PROBLEM DESCRIPTION ▸ From the first line of the records through the line containing "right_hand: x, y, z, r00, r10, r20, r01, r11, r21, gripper", retype every line exactly and nothing else.

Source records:
※ ※ ※

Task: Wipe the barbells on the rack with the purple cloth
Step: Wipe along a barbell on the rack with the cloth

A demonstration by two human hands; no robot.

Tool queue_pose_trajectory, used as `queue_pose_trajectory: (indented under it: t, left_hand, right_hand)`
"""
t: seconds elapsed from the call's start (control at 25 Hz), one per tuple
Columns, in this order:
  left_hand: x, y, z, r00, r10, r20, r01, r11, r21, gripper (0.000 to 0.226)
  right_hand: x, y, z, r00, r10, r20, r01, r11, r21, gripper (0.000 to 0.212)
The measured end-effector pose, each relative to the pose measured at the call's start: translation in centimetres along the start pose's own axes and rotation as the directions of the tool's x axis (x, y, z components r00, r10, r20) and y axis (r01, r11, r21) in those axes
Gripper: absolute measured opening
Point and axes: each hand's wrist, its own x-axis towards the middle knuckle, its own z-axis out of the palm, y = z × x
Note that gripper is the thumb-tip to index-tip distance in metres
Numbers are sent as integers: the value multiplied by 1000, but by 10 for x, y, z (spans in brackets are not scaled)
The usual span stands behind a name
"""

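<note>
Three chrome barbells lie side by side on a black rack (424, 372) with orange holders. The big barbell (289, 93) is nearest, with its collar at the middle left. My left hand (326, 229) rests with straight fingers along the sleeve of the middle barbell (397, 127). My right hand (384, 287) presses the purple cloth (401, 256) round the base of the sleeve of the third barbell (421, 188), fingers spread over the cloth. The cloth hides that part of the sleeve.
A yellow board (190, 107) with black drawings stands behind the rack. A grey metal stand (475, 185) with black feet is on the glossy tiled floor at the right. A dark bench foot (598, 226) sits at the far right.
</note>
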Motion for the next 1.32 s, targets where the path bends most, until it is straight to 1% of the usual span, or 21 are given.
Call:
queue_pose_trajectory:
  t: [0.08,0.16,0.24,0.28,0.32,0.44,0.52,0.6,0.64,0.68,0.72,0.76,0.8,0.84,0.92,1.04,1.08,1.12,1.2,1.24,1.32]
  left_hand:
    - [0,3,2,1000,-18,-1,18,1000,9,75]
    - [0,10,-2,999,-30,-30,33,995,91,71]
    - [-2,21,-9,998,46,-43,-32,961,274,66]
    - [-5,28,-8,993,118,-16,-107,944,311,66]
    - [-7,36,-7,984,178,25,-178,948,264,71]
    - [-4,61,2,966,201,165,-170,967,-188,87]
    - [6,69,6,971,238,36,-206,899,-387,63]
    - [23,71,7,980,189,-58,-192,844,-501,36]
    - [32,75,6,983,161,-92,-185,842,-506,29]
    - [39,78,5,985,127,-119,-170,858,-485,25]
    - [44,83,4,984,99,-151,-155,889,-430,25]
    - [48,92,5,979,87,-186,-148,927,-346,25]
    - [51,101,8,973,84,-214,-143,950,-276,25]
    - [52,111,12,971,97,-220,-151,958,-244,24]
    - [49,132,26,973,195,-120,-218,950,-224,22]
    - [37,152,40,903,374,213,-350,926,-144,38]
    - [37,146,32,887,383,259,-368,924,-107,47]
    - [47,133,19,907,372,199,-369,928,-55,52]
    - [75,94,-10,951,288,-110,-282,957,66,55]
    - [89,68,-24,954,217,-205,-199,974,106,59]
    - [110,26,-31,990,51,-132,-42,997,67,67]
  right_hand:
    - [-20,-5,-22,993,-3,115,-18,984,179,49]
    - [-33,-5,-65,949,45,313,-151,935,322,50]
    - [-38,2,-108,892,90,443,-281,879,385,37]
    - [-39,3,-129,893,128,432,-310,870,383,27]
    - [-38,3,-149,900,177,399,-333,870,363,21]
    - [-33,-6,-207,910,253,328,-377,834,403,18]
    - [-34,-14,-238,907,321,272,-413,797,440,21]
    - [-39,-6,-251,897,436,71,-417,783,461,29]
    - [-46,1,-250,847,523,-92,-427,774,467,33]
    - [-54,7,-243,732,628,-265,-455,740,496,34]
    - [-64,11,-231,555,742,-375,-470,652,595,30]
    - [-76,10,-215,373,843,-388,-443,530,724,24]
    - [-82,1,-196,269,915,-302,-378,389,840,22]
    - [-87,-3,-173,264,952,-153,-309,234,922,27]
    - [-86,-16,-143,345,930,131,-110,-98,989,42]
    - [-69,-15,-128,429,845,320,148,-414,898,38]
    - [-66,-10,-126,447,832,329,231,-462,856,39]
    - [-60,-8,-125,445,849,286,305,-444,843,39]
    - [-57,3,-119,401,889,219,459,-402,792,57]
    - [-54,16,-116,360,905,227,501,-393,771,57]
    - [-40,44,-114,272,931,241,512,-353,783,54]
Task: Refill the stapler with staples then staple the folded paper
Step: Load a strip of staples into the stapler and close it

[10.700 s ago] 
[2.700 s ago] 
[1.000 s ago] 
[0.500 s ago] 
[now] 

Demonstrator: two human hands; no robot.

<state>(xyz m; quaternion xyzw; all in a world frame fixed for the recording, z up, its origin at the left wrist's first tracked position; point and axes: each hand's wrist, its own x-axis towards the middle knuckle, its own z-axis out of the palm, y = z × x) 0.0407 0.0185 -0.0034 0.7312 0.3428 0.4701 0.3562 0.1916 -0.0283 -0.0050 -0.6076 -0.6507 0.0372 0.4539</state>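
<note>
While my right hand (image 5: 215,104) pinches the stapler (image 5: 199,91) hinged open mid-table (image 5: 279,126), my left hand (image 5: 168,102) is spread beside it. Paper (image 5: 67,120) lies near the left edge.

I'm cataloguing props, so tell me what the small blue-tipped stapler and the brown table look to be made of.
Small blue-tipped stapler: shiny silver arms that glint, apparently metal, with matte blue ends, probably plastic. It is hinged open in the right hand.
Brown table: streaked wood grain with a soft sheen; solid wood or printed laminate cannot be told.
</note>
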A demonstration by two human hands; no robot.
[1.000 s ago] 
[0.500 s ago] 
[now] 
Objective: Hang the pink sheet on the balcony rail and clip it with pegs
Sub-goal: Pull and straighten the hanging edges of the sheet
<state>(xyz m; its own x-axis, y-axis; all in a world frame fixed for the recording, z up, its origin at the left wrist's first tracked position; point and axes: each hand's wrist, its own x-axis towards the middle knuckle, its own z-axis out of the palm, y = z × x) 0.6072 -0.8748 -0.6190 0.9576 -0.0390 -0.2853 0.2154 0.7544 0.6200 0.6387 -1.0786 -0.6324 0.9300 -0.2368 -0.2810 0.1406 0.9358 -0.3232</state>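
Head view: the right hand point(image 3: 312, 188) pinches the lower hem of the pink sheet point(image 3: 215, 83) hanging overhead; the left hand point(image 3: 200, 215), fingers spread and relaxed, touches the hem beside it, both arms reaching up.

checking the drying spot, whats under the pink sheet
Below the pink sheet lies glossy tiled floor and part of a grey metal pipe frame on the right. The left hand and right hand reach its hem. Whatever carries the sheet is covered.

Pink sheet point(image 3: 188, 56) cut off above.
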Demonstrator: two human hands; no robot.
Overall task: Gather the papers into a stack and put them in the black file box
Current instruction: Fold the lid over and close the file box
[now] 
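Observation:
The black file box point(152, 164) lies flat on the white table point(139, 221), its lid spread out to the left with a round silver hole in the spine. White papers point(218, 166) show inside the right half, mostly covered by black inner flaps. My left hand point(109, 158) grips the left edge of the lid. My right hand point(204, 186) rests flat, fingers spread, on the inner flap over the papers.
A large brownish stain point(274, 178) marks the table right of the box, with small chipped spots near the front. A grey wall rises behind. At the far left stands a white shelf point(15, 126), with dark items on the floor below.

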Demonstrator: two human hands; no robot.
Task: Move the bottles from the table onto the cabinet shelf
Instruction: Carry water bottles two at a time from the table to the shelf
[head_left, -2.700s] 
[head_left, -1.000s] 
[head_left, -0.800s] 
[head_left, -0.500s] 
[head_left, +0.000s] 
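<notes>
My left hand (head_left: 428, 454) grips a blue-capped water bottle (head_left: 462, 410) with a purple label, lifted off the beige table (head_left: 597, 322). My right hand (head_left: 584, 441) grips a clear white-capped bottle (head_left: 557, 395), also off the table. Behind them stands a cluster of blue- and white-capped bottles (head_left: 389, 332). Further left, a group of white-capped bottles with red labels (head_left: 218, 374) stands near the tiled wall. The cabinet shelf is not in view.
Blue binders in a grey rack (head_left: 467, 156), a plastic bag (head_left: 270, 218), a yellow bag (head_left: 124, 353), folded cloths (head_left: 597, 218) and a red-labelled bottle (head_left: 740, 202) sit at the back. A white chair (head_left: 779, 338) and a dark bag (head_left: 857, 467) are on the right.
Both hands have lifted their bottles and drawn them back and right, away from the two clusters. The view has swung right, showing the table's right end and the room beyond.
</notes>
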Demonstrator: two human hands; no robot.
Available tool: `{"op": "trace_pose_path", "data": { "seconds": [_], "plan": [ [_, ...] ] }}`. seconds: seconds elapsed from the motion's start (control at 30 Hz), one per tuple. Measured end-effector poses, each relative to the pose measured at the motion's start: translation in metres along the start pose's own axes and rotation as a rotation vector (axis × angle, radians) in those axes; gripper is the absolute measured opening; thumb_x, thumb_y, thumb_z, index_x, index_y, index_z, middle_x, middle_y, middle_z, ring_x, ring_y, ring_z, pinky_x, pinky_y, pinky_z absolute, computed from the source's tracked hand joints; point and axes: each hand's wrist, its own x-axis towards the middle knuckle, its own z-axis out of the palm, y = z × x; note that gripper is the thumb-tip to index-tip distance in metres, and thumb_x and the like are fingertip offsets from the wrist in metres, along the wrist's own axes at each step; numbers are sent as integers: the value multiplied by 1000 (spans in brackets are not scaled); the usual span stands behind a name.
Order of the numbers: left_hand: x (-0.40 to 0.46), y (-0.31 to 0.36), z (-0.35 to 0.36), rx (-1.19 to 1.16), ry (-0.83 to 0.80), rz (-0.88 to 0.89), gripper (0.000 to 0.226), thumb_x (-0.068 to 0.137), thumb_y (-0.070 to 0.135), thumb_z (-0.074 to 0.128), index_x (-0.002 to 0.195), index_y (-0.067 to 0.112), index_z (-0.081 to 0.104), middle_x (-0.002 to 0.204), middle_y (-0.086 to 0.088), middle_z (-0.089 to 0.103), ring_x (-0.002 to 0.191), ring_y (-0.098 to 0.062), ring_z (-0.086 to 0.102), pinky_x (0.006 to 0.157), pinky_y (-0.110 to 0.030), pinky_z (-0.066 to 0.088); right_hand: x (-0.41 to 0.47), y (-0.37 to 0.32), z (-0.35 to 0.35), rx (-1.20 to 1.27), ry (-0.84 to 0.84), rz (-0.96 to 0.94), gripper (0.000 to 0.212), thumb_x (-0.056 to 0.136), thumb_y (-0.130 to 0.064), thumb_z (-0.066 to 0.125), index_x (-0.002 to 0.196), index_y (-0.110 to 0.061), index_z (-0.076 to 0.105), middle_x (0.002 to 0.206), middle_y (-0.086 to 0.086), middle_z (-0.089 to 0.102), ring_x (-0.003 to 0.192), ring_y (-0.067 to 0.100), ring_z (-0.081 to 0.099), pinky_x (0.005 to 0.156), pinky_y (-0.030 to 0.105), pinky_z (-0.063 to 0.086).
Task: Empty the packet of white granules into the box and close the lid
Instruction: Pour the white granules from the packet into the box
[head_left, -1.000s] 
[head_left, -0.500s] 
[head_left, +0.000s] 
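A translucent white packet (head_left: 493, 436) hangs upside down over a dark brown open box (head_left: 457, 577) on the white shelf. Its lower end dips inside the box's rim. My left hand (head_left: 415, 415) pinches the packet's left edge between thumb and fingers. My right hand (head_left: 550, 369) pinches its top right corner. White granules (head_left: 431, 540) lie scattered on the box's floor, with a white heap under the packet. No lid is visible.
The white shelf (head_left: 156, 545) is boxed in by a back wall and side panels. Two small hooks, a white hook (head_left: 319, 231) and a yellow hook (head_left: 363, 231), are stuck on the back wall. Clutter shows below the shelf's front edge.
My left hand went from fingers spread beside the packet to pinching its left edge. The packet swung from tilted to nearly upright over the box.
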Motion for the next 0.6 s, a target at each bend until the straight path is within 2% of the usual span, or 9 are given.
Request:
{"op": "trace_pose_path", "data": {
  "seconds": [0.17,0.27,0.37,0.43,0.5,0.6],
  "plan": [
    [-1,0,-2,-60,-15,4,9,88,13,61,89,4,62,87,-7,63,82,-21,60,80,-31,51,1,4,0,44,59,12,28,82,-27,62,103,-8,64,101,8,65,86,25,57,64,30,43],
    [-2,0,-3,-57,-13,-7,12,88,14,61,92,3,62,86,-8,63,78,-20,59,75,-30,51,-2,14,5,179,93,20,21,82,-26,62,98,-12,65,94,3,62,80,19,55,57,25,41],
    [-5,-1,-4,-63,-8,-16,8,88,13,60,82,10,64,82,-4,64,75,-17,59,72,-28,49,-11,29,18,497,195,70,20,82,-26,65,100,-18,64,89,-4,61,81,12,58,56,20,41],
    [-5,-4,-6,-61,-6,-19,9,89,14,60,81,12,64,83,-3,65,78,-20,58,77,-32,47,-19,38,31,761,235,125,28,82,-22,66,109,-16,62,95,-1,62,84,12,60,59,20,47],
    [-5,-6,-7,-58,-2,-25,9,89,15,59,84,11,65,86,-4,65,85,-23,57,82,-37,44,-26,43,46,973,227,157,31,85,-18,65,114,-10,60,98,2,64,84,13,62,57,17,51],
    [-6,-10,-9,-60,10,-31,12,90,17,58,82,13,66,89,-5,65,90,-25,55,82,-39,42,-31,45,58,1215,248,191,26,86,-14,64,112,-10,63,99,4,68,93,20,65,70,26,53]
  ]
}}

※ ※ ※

TASK RESULT ▸
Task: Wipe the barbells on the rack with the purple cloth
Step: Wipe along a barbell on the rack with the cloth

A demonstration by two human hands; no robot.

Tool queue_pose_trajectory, used as `queue_pose_trajectory: (indented under it: t, left_hand, right_hand)`
"""
t: seconds elapsed from the call's start (control at 25 Hz), one per tuple
Columns, in this order:
  left_hand: x, y, z, r00, r10, r20, r01, r11, r21, gripper (0.000 to 0.226)
  right_hand: x, y, z, r00, r10, r20, r01, r11, r21, gripper (0.000 to 0.212)

The answer has been written out in full.